Two protein kinases are thought to play a role in the localization of SR proteins in the nucleus. SR protein kinase 1 (SRPK1) binds to and phosphorylates 10-12 serine residues on the N-terminal portion of the RS domain of SR proteins located in the cytosol. SR proteins can translocate into the nucleus after the serines are phosphorylated. The phosphorylated SR protein moves into the nucleus and relocates to a nuclear speckle. The second protein kinase, CLK1, then phosphorylates the remaining serines on the RS domain of the SR protein causing it to translocate out of the nuclear speckle and become associated with RNA polymerase II for co-transcriptional splicing of RNA.

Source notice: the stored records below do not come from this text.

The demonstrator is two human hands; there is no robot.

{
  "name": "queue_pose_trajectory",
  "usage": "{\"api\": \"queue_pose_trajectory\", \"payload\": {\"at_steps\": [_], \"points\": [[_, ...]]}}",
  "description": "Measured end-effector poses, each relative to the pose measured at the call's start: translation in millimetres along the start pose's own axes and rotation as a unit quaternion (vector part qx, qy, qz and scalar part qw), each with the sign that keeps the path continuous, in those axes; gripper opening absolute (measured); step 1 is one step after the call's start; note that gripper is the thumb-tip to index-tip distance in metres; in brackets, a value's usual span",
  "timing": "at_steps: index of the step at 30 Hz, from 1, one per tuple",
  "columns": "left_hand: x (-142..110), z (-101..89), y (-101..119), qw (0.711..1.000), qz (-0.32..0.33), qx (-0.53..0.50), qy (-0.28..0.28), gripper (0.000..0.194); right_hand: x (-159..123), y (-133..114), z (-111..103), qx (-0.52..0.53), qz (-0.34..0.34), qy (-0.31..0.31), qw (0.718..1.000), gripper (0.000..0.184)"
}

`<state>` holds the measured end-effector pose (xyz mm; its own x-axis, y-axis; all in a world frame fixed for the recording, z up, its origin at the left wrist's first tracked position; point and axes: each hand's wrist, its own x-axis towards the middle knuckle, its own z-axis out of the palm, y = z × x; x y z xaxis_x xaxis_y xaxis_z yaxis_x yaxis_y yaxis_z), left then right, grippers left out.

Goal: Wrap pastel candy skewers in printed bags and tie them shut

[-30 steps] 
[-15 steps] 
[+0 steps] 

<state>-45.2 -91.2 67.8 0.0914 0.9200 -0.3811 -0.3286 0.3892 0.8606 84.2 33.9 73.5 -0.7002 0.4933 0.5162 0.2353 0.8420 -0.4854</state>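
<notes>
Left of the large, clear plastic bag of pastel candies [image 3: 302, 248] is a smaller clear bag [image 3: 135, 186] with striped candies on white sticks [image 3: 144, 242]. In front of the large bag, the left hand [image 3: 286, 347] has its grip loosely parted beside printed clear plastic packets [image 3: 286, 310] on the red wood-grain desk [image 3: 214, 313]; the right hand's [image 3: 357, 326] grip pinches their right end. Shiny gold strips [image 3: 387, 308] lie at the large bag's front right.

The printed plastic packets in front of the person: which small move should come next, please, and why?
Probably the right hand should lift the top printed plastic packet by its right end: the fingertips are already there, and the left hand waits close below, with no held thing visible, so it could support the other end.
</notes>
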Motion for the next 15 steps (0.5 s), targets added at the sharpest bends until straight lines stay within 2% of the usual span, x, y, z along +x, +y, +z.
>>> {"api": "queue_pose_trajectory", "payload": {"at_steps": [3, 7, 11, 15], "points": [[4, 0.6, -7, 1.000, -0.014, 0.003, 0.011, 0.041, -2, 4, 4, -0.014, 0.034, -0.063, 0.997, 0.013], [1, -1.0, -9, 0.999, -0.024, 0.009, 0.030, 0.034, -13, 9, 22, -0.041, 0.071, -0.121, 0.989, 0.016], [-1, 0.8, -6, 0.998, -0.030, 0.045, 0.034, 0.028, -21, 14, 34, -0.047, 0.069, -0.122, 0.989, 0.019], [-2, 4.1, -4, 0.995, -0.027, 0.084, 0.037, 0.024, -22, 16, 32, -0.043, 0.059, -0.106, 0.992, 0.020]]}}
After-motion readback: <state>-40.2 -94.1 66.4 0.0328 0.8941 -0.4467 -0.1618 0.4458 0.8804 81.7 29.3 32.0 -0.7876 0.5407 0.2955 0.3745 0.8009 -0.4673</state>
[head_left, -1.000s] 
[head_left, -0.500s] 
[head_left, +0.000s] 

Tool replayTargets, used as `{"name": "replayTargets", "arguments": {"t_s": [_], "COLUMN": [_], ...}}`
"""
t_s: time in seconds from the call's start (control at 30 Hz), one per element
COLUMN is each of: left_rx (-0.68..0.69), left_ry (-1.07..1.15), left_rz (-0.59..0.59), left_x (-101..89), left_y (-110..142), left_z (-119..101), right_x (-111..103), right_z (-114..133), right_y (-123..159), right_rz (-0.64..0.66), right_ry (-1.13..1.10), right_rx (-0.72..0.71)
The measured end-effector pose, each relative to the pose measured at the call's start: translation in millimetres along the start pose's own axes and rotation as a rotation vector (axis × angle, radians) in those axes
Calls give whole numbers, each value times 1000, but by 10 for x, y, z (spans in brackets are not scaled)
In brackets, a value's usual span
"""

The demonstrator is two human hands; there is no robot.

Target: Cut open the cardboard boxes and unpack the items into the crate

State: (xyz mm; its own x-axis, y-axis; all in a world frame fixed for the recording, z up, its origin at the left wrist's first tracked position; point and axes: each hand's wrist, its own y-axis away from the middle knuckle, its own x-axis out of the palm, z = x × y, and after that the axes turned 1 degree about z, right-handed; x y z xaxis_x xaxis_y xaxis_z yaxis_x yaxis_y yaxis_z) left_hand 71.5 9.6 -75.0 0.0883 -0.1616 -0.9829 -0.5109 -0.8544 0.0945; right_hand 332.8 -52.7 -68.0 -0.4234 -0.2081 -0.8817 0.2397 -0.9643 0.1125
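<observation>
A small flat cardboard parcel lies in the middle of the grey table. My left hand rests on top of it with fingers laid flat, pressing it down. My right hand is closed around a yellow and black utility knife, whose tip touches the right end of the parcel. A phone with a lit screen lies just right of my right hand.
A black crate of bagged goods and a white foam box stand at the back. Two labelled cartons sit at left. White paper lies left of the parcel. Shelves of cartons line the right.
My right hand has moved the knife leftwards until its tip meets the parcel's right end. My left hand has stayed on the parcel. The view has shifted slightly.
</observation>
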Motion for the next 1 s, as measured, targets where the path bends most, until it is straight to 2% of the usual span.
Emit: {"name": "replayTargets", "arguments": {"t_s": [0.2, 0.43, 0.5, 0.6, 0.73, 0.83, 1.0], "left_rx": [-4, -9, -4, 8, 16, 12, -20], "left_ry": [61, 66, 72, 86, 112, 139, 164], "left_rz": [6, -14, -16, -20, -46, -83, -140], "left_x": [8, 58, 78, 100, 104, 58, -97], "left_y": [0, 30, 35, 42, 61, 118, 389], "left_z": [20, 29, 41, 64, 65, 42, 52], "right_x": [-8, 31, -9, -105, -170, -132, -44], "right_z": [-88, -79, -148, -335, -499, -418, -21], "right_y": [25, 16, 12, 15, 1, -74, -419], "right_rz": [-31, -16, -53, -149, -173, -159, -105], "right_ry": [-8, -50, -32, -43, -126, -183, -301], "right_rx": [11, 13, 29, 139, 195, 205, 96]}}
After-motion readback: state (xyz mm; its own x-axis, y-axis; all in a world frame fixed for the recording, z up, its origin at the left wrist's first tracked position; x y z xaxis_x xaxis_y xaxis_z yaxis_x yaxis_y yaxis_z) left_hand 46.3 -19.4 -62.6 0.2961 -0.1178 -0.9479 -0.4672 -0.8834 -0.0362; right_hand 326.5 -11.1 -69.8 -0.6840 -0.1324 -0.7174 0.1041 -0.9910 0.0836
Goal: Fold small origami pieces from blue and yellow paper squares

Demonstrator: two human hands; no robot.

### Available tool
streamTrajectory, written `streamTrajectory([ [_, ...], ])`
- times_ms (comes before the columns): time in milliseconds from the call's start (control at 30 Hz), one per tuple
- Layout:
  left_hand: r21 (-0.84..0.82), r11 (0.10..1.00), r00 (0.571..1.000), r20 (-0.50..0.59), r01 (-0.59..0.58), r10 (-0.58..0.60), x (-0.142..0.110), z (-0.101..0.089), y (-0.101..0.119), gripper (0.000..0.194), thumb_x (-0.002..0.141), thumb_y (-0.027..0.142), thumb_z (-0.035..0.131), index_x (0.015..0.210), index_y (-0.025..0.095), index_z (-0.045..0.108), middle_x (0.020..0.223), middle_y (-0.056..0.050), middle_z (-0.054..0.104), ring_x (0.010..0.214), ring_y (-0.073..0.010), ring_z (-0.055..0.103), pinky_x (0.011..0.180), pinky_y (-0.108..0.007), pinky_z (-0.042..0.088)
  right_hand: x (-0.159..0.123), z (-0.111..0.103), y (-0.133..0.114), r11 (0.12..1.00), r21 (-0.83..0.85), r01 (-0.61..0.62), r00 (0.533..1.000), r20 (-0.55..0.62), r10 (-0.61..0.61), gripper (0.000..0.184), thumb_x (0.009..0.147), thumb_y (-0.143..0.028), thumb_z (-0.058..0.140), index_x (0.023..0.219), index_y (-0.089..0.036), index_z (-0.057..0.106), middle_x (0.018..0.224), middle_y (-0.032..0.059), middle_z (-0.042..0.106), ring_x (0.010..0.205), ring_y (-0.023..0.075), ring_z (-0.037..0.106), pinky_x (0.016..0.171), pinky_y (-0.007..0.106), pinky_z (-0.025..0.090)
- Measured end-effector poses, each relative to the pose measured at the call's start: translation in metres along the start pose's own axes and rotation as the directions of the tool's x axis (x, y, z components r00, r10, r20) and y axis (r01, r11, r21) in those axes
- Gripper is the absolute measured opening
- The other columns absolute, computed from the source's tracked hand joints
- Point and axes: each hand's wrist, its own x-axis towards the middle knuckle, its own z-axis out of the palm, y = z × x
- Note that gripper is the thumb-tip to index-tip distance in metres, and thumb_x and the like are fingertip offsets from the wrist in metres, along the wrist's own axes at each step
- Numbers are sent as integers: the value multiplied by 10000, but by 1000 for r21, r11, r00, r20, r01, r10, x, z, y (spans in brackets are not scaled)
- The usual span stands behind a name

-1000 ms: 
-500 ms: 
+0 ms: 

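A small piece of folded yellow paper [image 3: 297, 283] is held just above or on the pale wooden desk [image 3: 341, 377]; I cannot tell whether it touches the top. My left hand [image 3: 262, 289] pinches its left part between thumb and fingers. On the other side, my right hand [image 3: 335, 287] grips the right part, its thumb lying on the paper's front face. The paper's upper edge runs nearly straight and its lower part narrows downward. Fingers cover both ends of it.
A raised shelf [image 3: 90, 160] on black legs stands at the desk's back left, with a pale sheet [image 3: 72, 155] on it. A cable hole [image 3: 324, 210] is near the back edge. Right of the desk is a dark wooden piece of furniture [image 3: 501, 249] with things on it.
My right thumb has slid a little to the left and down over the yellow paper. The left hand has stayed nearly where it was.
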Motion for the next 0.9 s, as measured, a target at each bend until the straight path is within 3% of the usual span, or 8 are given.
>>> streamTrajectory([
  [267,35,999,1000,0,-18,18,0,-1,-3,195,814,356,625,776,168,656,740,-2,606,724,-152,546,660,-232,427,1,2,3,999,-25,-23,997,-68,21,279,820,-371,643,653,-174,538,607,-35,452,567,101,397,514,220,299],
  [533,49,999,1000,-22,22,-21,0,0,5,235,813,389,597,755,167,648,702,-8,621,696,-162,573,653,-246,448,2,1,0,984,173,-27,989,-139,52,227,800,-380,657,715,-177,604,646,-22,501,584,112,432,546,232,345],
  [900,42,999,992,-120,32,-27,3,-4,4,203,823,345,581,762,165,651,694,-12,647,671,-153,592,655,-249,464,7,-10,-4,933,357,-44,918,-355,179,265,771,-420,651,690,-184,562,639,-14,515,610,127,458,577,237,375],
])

Movement of SR proteins out of the nucleus is controlled by a different mechanism. SR proteins that do not leave the nucleus are called nonshuttling SR proteins and those that do leave the nucleus are called shuttling SR proteins. SRp20 (SFRS3) and 9G8 (SFRS7) are two examples of mammalian shuttling SR proteins. Both recognize and bind poly-A RNA to transport RNA. Most SR proteins that do not shuttle out of the nucleus with an RNA transcript have nuclear retention signals. Shuttling SR proteins associate with the nuclear export factor TAP for export out of the nucleus. Methylation of arginine residues in the RRM may also contribute to the export of SR proteins out of the nucleus.

== Function ==
SR proteins have been shown to have roles in alternative and constitutive splicing resulting in differential gene expression and also play a part in mRNA export, genome stabilization, non-sense mediated decay, and translation.

===Splicing===
The first step for SR proteins to begin alternative splicing of an RNA transcript is for SR proteins to bind on to the carboxyl-terminal domain (CTD) of the largest subunit of RNA polymerase II. The CTD is made of the conserved repeating heptapeptide sequence YSPTSPS. Different steps of transcription have different levels of phosphorylation of the CTD of RNA polymerase II. Before initiation of transcription, the CTD has low levels of phosphorylation, but it is subsequently hyperphosphorylated during initiation and elongation. The RS domain of SR proteins interacts with the hyperphosphorylated CTD during elongation of transcription.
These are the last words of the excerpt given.